◆ TASK OBJECTIVE ◆
Return each record unchanged and drop the images.

Extracted records
-------
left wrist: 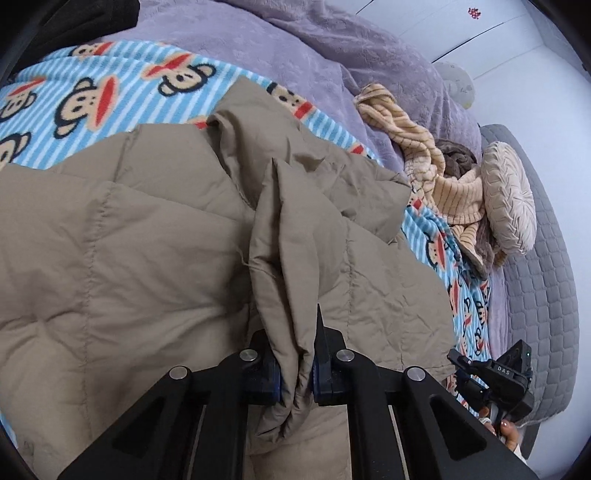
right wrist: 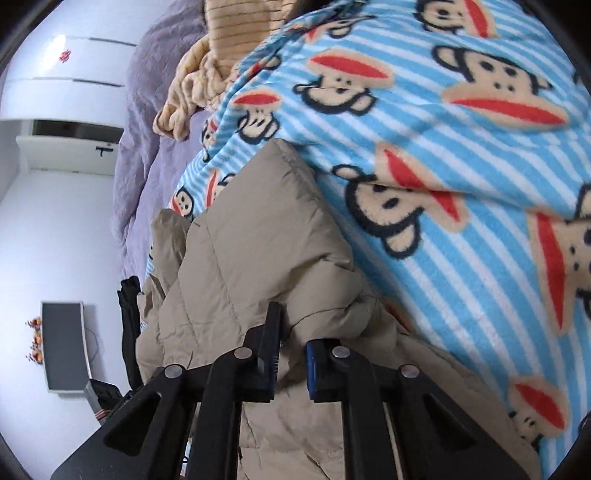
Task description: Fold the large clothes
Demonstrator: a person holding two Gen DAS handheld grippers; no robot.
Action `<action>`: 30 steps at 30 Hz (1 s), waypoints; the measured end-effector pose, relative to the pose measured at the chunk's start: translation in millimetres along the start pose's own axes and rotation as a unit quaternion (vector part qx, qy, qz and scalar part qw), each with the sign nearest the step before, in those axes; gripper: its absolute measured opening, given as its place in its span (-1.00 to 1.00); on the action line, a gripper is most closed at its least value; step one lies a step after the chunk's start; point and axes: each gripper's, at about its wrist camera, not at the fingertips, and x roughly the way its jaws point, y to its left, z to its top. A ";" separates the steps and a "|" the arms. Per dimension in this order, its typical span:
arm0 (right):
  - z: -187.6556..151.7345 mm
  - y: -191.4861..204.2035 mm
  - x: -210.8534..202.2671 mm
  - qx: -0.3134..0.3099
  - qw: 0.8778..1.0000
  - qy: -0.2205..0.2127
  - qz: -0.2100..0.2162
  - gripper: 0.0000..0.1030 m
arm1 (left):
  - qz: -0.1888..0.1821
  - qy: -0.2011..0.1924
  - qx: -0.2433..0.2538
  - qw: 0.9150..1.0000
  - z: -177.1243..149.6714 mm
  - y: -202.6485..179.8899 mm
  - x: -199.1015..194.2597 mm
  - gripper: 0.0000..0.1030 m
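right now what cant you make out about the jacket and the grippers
- Tan jacket: whole shape and sleeves, cut off by the lower edge in both views.
- Right gripper: whether it pinches cloth; the fabric fold hides the gap.
- Left gripper: its fingertips, buried in the bunched fold.
- Black garment: cut off by the top edge.

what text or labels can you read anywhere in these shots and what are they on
"DAS": white letters on the black body of the right gripper, seen from the left wrist camera.
Red mark on the white wall: too small to read.
Monkey blanket and tan jacket: no lettering visible.
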 end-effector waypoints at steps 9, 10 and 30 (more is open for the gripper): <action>-2.3 13.4 37.3 -0.101 0.992 0.026 -0.067 -0.76 | 0.060 0.003 -0.001 0.998 -37.3 40.0 -7.4 -0.76; -2.4 10.7 39.7 -0.098 0.992 0.026 -0.068 -0.76 | 0.070 0.001 0.010 0.998 -38.1 37.6 -4.6 -0.76; 4.2 45.6 -26.4 -0.196 0.971 -0.042 -0.126 -0.63 | 0.152 -0.058 0.089 0.983 -21.0 -3.4 -48.8 -0.48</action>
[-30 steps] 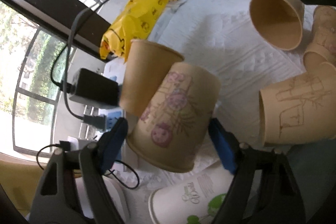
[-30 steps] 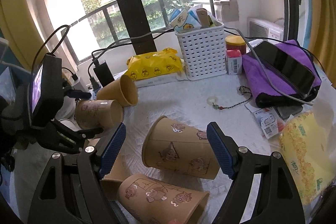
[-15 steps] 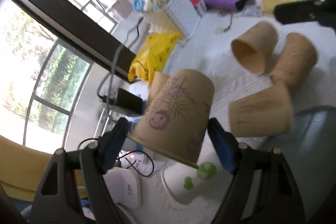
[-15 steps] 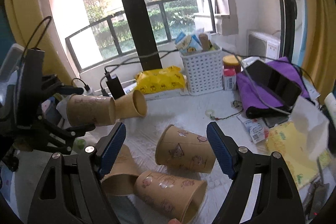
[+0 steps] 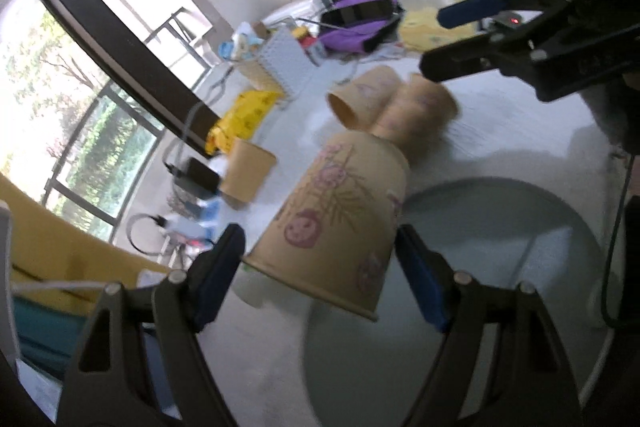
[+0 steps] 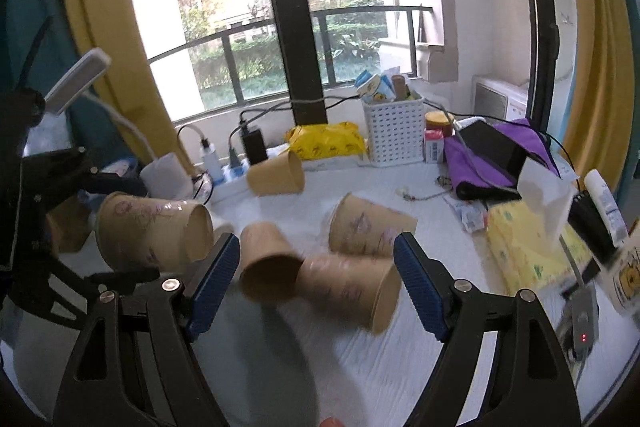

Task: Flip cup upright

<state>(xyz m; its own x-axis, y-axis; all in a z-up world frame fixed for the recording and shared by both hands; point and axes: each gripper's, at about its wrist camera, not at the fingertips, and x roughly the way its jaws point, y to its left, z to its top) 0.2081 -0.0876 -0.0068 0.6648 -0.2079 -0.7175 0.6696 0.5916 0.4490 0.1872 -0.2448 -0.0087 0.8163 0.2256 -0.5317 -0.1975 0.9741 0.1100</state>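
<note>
The left tool (image 5: pixel 320 263) grips a flower-printed cup (image 5: pixel 336 223), lifted off the surface (image 6: pixel 420 347) and tilted. The right tool (image 6: pixel 316 279) hangs wide open above three cups (image 6: pixel 348 287) lying sideways.

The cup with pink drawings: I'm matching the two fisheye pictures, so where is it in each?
Left wrist: the cup with pink drawings sits low centre, between the left tongs.
Right wrist: same cup at left, lying sideways off the table.
Shared landmark: the white basket.
</note>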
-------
◆ SOLUTION TO THIS TASK ◆
left wrist: 
right wrist: 
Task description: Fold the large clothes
Demonstrator: a person holding two Gen DAS handheld grippers; no robot.
Action `<action>`: 30 steps at 30 Hz (1 s), waypoints; the measured end-effector pose, relative to the pose measured at the chunk's start: translation in millimetres along the start pose's own axes and rotation as a unit quaternion (vector part qx, qy, qz and scalar part qw), each with the sign nearest the step before, in those axes; gripper: its absolute measured opening, given as its place in its span (-1.00 to 1.00); on the action line, a gripper is most closed at its least value; step one lies a step after the chunk's start; point and axes: each gripper's, at about its wrist camera, not at the fingertips, and x roughly the way its jaws point, y to its left, z to its top. A ";" separates the steps and a "|" the arms. Per dimension in this order, its typical span:
arm0 (right):
  - z: -187.6556..151.7345 mm
  - y: -191.4861..204.2035 mm
  - x: -210.8534..202.2671 mm
  - qx: -0.3134..0.3099
  - qw: 0.8778..1.0000
  - qy: -0.2205..0.2127
  - qz: -0.2100..0.2162
  - gripper: 0.0000..0.1030 m
arm1 (left):
  - qz: -0.1888..0.1821
  - qy: -0.2011..0.1924
  - qx: -0.2433..0.2538
  - qw: 0.9150..1.0000
  - z: -177.1243..149.6714 mm
  - y: -202.6485..179.8899 mm
  - x: -199.1015..194.2597 mm
  - gripper: 0.0000..0.1030 m
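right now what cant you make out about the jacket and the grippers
- Tan jacket: whole shape and sleeves, cut off by the lower edge in both views.
- Right gripper: whether it pinches cloth; the fabric fold hides the gap.
- Left gripper: its fingertips, buried in the bunched fold.
- Black garment: cut off by the top edge.

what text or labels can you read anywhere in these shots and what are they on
"DAS": white letters on the black body of the right gripper, seen from the left wrist camera.
Red mark on the white wall: too small to read.
Monkey blanket and tan jacket: no lettering visible.
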 end-effector waypoints at steps 9, 10 and 30 (more is open for the gripper): <action>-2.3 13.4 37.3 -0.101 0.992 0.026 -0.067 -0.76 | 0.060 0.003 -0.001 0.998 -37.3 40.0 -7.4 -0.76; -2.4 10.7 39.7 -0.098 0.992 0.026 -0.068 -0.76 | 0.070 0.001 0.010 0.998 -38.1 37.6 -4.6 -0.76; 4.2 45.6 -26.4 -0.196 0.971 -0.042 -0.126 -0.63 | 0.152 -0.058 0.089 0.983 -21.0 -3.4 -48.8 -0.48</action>
[-30 steps] 
[-30 steps] 
[-15 steps] 
[-15 steps] 
[+0 steps] 
[+0 steps] 

Task: Flip cup upright

<state>(xyz m; its own x-axis, y-axis; all in a z-up world frame fixed for the recording and shared by both hands; point and axes: each gripper's, at about its wrist camera, not at the fingertips, and x roughly the way its jaws point, y to its left, z to its top) 0.2081 -0.0876 -0.0068 0.6648 -0.2079 -0.7175 0.6696 0.5916 0.4490 0.1872 -0.2448 -0.0087 0.8163 0.2256 -0.5317 -0.1975 0.9741 0.1100</state>
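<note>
The left tool (image 5: pixel 320 263) grips a flower-printed cup (image 5: pixel 336 223), lifted off the surface (image 6: pixel 420 347) and tilted. The right tool (image 6: pixel 316 279) hangs wide open above three cups (image 6: pixel 348 287) lying sideways.

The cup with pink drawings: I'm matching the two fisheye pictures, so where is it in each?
Left wrist: the cup with pink drawings sits low centre, between the left tongs.
Right wrist: same cup at left, lying sideways off the table.
Shared landmark: the white basket.
</note>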

No further response is needed.